What to produce
A faithful transcription of all lines below is the expected answer.
..............................
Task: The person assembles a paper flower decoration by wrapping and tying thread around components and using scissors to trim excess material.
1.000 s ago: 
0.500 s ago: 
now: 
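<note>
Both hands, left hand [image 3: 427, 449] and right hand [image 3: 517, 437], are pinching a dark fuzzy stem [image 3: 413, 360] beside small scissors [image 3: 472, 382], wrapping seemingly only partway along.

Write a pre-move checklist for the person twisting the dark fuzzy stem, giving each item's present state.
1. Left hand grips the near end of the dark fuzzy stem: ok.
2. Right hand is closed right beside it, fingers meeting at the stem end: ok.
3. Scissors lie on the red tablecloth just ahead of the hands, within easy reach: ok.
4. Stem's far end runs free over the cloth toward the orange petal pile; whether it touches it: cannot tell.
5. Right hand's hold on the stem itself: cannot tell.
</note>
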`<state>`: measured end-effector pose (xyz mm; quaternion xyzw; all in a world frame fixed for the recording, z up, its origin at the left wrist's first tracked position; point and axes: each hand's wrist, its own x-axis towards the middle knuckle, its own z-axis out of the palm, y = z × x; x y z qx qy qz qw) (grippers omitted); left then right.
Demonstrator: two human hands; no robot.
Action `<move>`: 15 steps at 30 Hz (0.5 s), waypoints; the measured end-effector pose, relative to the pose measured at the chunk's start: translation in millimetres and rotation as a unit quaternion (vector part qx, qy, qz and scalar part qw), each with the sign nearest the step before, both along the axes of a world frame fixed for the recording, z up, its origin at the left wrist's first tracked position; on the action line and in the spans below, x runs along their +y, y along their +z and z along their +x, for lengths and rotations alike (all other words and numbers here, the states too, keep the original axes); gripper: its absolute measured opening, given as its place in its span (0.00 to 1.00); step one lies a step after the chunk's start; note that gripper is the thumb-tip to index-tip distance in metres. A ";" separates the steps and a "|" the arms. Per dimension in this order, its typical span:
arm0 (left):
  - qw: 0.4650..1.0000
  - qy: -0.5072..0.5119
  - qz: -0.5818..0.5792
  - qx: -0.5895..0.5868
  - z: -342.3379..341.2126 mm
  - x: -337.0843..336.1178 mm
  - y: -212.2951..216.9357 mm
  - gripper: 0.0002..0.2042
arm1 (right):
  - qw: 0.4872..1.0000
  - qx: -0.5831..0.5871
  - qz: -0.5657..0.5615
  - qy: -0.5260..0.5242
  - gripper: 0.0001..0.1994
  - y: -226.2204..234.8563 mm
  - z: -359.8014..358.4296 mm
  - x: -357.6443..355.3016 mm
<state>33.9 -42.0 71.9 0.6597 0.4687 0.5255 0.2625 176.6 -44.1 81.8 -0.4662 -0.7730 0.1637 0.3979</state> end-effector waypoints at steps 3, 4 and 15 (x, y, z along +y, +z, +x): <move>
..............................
Output
Task: The person assembles a paper flower decoration by wrapping and tying thread around components and using scissors to trim excess material.
1.000 s ago: 
0.500 s ago: 
now: 
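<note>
Both hands, left hand [image 3: 427, 449] and right hand [image 3: 517, 437], are pinching a dark fuzzy stem [image 3: 413, 360] beside small scissors [image 3: 472, 382], wrapping seemingly only partway along.

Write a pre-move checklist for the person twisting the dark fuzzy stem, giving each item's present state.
1. Left hand grips the near end of the dark fuzzy stem: ok.
2. Right hand is closed right beside it, fingers meeting at the stem end: ok.
3. Scissors lie on the red tablecloth just ahead of the hands, within easy reach: ok.
4. Stem's far end runs free over the cloth toward the orange petal pile; whether it touches it: cannot tell.
5. Right hand's hold on the stem itself: cannot tell.
</note>
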`<state>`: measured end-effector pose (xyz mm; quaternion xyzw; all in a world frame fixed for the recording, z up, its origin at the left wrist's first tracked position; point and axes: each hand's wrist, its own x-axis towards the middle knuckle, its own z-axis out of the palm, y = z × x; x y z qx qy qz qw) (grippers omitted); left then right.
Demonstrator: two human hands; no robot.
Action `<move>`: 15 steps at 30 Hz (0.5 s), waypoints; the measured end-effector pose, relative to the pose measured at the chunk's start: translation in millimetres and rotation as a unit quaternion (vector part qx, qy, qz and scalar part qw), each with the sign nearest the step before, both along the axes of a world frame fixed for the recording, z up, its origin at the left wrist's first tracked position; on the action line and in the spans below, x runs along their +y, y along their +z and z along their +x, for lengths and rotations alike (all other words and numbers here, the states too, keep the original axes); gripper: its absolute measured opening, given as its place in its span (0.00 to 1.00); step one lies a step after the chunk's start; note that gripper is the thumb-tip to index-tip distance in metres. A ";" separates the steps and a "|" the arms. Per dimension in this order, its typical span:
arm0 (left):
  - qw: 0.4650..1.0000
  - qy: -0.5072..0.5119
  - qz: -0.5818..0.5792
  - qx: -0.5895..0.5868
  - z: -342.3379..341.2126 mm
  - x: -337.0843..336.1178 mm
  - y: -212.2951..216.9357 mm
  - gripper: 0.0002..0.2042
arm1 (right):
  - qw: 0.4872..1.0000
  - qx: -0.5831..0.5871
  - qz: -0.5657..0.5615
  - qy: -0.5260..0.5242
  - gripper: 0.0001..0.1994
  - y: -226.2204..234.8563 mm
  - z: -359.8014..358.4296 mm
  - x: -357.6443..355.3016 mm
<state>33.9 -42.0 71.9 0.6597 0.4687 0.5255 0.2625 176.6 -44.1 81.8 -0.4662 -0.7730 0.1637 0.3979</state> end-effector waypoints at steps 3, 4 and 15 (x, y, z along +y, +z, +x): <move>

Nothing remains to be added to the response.